▸ **Work to be completed**
Please print the entries below exactly, from the line with "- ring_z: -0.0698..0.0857" through the line with "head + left", including both of those lines and leaving out all others.

▸ **Source information**
····················

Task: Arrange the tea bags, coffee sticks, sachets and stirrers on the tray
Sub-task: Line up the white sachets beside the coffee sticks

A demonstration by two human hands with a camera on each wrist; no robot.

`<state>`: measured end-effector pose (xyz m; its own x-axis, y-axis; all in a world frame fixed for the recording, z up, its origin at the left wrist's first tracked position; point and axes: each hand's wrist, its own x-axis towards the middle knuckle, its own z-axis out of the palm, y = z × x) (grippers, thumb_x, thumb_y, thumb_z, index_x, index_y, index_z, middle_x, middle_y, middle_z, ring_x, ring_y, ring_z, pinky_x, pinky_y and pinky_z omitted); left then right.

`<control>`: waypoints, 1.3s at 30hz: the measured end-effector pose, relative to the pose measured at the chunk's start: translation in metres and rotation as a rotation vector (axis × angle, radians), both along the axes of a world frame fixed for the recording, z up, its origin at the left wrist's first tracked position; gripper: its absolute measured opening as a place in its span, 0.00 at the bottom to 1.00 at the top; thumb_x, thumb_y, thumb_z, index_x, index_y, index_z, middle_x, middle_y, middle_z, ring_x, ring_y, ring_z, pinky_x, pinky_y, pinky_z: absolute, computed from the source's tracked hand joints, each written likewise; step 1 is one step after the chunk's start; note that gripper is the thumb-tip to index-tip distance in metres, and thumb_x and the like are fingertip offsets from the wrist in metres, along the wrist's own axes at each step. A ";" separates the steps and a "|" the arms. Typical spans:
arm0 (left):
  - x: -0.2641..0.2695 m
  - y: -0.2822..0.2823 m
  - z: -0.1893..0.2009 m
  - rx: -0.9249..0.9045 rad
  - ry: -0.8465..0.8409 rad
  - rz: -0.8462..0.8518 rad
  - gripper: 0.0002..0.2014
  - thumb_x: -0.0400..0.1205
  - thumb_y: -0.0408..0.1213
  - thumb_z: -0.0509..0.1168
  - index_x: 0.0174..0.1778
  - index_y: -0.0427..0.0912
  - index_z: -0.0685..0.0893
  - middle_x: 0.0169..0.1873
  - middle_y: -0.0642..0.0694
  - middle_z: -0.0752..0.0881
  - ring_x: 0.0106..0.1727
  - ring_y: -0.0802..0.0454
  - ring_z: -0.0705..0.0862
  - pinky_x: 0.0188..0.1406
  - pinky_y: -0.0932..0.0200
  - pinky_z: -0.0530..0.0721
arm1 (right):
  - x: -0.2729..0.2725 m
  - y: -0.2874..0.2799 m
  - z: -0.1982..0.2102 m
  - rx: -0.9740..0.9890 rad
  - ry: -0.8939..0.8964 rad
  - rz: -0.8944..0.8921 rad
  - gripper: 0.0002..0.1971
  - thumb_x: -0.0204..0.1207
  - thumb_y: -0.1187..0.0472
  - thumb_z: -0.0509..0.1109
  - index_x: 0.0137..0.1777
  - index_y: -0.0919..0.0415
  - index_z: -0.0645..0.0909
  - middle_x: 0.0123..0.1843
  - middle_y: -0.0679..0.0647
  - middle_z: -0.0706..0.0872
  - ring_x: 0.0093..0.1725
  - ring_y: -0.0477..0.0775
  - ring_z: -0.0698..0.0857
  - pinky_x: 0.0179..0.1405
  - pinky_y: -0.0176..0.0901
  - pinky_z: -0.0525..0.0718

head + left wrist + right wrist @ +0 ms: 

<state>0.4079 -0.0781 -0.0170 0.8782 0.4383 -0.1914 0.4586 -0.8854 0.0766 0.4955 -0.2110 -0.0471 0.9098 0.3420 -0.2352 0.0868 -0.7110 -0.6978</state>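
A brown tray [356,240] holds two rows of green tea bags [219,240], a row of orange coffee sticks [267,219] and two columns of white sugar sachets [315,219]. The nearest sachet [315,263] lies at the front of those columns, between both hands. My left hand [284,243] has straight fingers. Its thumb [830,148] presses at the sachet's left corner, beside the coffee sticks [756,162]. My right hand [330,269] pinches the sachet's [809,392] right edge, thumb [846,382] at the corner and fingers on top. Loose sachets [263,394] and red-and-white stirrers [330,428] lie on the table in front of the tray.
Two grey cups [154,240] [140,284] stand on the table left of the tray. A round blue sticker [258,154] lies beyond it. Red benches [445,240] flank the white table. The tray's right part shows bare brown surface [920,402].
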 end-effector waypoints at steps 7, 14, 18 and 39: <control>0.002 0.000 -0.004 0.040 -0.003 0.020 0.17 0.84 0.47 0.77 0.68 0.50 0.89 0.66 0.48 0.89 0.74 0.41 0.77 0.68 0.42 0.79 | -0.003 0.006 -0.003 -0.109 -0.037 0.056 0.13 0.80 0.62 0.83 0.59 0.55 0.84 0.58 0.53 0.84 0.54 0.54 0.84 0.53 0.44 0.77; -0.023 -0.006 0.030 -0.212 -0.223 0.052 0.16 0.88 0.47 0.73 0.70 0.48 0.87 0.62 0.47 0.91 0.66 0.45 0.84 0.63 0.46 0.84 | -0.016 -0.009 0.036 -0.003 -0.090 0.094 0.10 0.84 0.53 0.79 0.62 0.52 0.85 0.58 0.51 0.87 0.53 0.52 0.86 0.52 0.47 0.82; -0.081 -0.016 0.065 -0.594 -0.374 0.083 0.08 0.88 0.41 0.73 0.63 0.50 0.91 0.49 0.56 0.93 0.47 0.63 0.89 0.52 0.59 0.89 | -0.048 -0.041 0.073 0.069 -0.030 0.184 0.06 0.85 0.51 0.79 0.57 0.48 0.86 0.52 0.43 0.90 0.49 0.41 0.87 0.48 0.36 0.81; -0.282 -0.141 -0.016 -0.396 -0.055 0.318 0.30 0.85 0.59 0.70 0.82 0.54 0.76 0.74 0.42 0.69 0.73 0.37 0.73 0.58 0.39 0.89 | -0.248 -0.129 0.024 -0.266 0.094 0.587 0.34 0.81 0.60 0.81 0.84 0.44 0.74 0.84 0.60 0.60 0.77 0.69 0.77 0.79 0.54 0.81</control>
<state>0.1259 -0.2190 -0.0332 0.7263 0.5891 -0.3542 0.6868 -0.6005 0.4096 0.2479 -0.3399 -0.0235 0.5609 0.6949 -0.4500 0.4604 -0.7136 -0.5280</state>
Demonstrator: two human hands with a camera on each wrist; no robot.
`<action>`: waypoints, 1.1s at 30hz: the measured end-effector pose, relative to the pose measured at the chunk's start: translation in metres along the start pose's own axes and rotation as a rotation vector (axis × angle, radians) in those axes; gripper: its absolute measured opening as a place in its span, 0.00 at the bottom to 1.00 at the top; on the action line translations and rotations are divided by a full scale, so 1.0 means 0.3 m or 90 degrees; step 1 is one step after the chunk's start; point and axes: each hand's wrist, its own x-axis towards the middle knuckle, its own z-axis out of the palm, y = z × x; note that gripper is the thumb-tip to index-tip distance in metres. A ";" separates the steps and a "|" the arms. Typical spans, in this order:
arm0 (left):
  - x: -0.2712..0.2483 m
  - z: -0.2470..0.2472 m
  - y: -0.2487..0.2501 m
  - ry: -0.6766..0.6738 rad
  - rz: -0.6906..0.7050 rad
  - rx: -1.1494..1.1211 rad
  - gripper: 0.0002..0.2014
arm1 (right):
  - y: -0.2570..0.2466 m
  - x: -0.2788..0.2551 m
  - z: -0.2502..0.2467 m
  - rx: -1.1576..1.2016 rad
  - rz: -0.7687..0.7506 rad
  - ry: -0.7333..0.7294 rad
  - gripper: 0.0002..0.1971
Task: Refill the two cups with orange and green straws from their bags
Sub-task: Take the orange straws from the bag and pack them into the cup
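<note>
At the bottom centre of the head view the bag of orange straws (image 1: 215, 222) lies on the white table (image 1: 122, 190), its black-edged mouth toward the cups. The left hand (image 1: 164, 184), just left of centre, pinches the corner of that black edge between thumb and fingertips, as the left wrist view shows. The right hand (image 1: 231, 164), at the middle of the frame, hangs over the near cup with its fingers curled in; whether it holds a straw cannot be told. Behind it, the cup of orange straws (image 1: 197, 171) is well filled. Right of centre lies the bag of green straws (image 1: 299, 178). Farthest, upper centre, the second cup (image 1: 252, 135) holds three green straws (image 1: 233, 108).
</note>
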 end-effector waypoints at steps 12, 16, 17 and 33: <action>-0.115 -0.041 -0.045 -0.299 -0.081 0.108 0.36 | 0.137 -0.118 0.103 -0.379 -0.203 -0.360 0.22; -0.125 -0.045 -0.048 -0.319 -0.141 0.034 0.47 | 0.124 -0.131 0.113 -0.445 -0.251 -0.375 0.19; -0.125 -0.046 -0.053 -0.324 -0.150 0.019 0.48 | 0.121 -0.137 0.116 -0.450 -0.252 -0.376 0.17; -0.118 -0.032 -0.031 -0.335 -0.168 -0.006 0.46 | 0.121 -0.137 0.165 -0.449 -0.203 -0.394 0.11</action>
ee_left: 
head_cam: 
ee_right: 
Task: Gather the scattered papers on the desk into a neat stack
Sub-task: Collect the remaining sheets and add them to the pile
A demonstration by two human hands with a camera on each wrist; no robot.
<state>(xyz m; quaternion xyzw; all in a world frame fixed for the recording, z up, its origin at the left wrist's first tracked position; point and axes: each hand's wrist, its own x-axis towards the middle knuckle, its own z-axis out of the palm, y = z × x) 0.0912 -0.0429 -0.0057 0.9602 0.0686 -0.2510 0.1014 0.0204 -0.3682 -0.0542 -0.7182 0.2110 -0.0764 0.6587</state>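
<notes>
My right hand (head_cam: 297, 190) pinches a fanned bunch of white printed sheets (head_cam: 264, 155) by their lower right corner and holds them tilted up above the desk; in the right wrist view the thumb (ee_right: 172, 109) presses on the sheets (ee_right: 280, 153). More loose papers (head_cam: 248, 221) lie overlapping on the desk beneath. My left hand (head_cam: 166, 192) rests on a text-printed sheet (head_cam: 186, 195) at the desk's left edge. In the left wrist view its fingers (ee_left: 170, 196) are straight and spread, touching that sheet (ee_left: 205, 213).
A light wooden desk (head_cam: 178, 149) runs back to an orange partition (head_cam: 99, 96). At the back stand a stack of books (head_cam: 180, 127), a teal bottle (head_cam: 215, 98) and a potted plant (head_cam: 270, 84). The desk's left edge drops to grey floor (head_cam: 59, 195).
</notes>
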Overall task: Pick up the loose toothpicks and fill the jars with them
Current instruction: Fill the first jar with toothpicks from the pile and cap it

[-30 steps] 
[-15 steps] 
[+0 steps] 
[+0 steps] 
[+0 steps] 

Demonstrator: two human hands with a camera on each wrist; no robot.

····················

▸ **Answer to this task**
  - ring_z: -0.0698..0.0857
  - pinky_x: 0.0179..0.1405
  - pinky_y: -0.0176..0.0901
  - pinky_z: -0.0525..0.0718

head + left wrist + right wrist @ +0 ms: 

This answer requires nothing further.